PLANNING SPRING CONSTRUCTION? TAKE STOCK OF YOUR DEVELOPMENT APPROVALS TO SEE IF YOUR PROJECT IS SHOVEL READY
Are Your Project Approvals Extended?
Perhaps it’s a sign of the long-awaited economic recovery. Maybe your project has been on hold while you have been laboring through years of complex environmental cleanup, or you have been unable to secure financing for your facility expansion. But now, finally, you are ready to start construction. You may be interested in acquiring a property for development, or you just want to have the peace of mind that your project is “shovel ready” when the time is right. Whatever the reason, it is critical that you understand the benefits of the Permit Extension Act – what it covers, and perhaps more importantly, what it doesn’t.
Since adopting the Permit Extension Act of 2008, the State of New Jersey has twice acted to further suspend the expiration of development approvals. The Act extends a broad array of state, county and municipal approvals. The concept is simple. Because the process of obtaining and renewing development permits is costly and time consuming, the Permit Extension Act allows the automatic extension of myriad approvals to facilitate much needed construction on projects that have been delayed due the national recession and the mortgage finance crisis.
How Long Does This Extension Last?
The most recent enactment extends approvals - or more precisely suspends the running of the period of approval – until December 31, 2014. Depending upon the original expiration date of the approval, the extension may run to as far as June 30, 2015.
Because extensions otherwise allowed by law can in some instances be piggybacked onto the Permit Extension Act, it is possible that approvals can be extended even beyond these dates. Preliminary and/or final site plan approvals, for example, might be further extended under the Municipal Land Use Law if the statutory criteria are met.
What Permits are Covered?
Since the mechanism of permit extension by legislative action was first employed in response to an earlier economic downturn in 1992, and now most recently revived in 2008 to combat the Great Recession, the list of approvals that are covered has grown lengthier and more complicated, as have the carve-outs. Some examples:
- Properties within “Environmentally Sensitive Areas” have from the beginning been excluded from extension.
- Regional planning areas such as the Pinelands, Meadowlands and Highlands have special characteristics that warrant exclusion of certain districts.
- A new definition of “Extension Areas”, adopted in the 2012 amendments to the Permit Extension Act, applies the extension to certain designated growth areas within these regional planning areas, as well as urban enterprise zones and areas determined to be in need of redevelopment.
- Agreements for use or reservation of sewer capacity are now extended under the most recent amendments.
- NJDEP Flood Hazard Area approvals may only be extended if work has commenced.
- Federal permits for wetlands, bulkheads, piers, etc. have never been subject to extension by the state legislation, of course.

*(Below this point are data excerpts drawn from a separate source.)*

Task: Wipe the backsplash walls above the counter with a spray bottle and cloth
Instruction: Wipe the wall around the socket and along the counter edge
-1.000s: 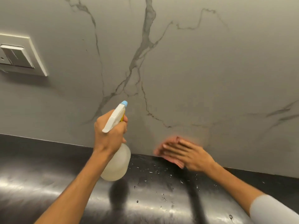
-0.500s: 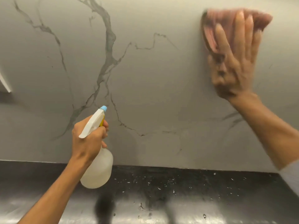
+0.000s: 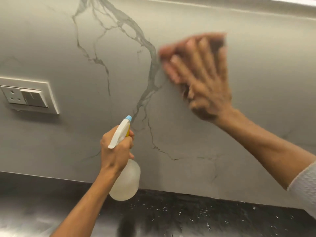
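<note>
My left hand (image 3: 116, 151) grips a translucent spray bottle (image 3: 127, 182) with a white trigger head and blue nozzle, held upright in front of the grey veined backsplash (image 3: 51, 40), nozzle toward the wall. My right hand (image 3: 203, 82) lies flat on the upper wall, fingers spread, pressing a pinkish cloth (image 3: 217, 41) against it. The hand and cloth are motion-blurred, and most of the cloth is hidden under the fingers.
A white socket and switch plate (image 3: 29, 94) is mounted on the wall at the left. The glossy black counter (image 3: 188, 218) runs along the bottom, dotted with water droplets. A pale ledge (image 3: 256, 4) crosses above the backsplash.
My right hand with the cloth went from the wall's base up high, then slid left toward the thick vein. The view panned, bringing the socket plate back in. The left hand kept the bottle steady.
</note>
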Tool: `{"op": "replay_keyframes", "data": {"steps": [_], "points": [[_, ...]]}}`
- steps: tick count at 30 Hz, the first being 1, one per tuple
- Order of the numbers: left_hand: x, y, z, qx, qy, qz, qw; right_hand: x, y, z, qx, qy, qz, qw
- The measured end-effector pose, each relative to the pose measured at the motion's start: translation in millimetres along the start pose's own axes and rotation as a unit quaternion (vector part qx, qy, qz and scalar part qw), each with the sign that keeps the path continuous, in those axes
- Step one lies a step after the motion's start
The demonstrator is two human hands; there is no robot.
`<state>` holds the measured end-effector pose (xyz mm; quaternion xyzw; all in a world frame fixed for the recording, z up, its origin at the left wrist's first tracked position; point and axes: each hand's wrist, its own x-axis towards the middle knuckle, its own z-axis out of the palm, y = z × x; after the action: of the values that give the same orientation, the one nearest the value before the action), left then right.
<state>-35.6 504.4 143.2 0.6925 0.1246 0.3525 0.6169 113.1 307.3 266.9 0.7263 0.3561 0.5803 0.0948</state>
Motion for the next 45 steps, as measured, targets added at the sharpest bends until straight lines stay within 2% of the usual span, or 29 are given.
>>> {"op": "replay_keyframes", "data": {"steps": [2, 3, 5, 7, 9, 11, 12, 13, 14, 16, 17, 18, 20, 22, 24, 26, 27, 29, 32, 34, 35, 37, 40, 42, 44, 45], "points": [[5.0, 0.2, -6.7, 0.0, 0.003, -0.002, 1.0, -15.0, -12.1, -3.9, 0.009, -0.08, -0.179, 0.981], [7.5, 0.6, -9.8, -0.001, 0.002, 0.001, 1.0, -13.8, -8.1, -7.1, 0.007, -0.095, -0.236, 0.967], [14.9, 2.8, -20.2, -0.004, -0.001, 0.012, 1.0, 10.0, 2.4, -6.4, 0.021, -0.062, -0.269, 0.961], [24.2, 7.5, -33.2, -0.005, 0.001, 0.02, 1.0, 49.4, 12.1, -2.1, 0.011, -0.004, -0.206, 0.979], [33.4, 12.9, -46.2, -0.003, 0.004, 0.026, 1.0, 85.7, 4.5, -2.1, -0.015, 0.053, -0.092, 0.994], [41.8, 17.3, -61.7, 0.002, 0.011, 0.03, 0.999, 99.7, -32.6, 0.3, -0.008, 0.083, 0.016, 0.996], [45.3, 19.5, -69.7, 0.005, 0.013, 0.033, 0.999, 95.1, -55.8, 4.1, 0.005, 0.079, 0.031, 0.996], [48.0, 21.1, -76.6, 0.005, 0.015, 0.035, 0.999, 83.8, -77.3, 8.3, 0.015, 0.065, 0.0, 0.998], [50.7, 22.1, -85.3, 0.006, 0.016, 0.036, 0.999, 70.3, -95.6, 12.8, 0.02, 0.038, -0.071, 0.997], [53.7, 21.9, -102.6, 0.01, 0.013, 0.034, 0.999, 50.4, -110.9, 14.0, 0.03, -0.028, -0.243, 0.969], [54.7, 21.0, -110.8, 0.013, 0.007, 0.033, 0.999, 53.1, -106.5, 12.8, 0.037, -0.044, -0.306, 0.95], [55.4, 19.5, -117.1, 0.015, 0.001, 0.032, 0.999, 64.5, -99.3, 12.8, 0.041, -0.042, -0.332, 0.941], [56.4, 14.5, -128.5, 0.022, -0.005, 0.023, 0.999, 105.8, -90.2, 15.7, 0.038, -0.011, -0.287, 0.957], [55.2, 6.4, -136.3, 0.025, -0.009, 0.006, 1.0, 150.6, -90.2, 15.6, 0.027, 0.054, -0.179, 0.982], [55.0, -4.9, -142.8, 0.015, -0.012, -0.008, 1.0, 173.2, -113.4, 15.0, 0.025, 0.111, -0.062, 0.992], [54.9, -15.7, -150.6, 0.011, -0.013, -0.018, 1.0, 158.3, -152.2, 25.3, 0.045, 0.124, -0.025, 0.991], [54.5, -20.5, -154.7, 0.007, -0.01, -0.023, 1.0, 138.6, -172.5, 32.9, 0.06, 0.109, -0.051, 0.991], [53.5, -28.5, -162.6, 0.002, 0.0, -0.031, 1.0, 81.6, -211.2, 43.8, 0.058, 0.032, -0.153, 0.986], [50.5, -36.0, -178.4, 0.013, 0.002, -0.026, 1.0, 7.9, -246.0, 45.2, 0.019, -0.092, -0.334, 0.938], [50.6, -39.2, -189.7, 0.024, -0.007, -0.023, 0.999, 5.7, -243.1, 42.8, 0.013, -0.12, -0.399, 0.909], [49.8, -40.4, -194.9, 0.025, -0.01, -0.028, 0.999, 17.1, -236.3, 42.7, 0.02, -0.113, -0.405, 0.907], [49.6, -42.3, -202.5, 0.022, -0.014, -0.031, 0.999, 58.3, -213.1, 40.1, 0.049, -0.072, -0.339, 0.937], [49.1, -45.5, -208.4, 0.024, -0.013, -0.033, 0.999, 128.9, -173.9, 38.3, 0.039, 0.051, -0.116, 0.991], [49.0, -48.9, -212.9, 0.024, -0.006, -0.039, 0.999, 146.3, -175.5, 36.7, 0.008, 0.112, 0.008, 0.994], [50.2, -52.5, -218.2, 0.025, 0.002, -0.043, 0.999, 131.9, -204.1, 42.6, 0.032, 0.144, 0.055, 0.988], [50.6, -54.5, -220.3, 0.028, 0.002, -0.043, 0.999, 113.9, -225.0, 47.1, 0.058, 0.135, 0.056, 0.988]]}}
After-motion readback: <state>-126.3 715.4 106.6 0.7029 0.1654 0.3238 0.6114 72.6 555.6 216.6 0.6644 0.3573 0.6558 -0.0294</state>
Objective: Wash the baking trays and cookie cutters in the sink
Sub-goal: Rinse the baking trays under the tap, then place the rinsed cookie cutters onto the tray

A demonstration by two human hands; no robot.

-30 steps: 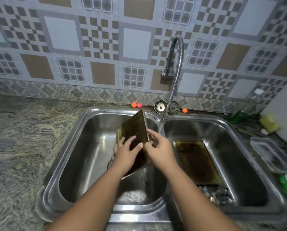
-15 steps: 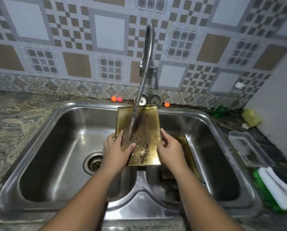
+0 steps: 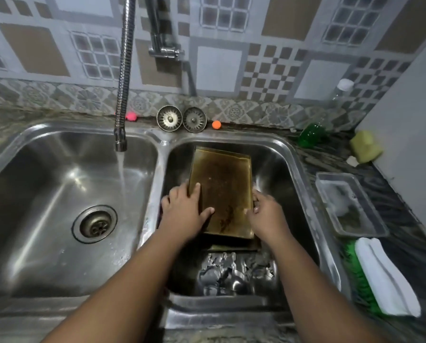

So, whether all of your required project approvals have been extended under the Permit Extension Act, and for how long, may not be a simple yes or no answer. Regardless of whether start of construction on your project is imminent, or is still up in the air, you should carefully analyze all of your approvals to confirm that your project is both financeable and buildable when you are ready to put a shovel in the ground.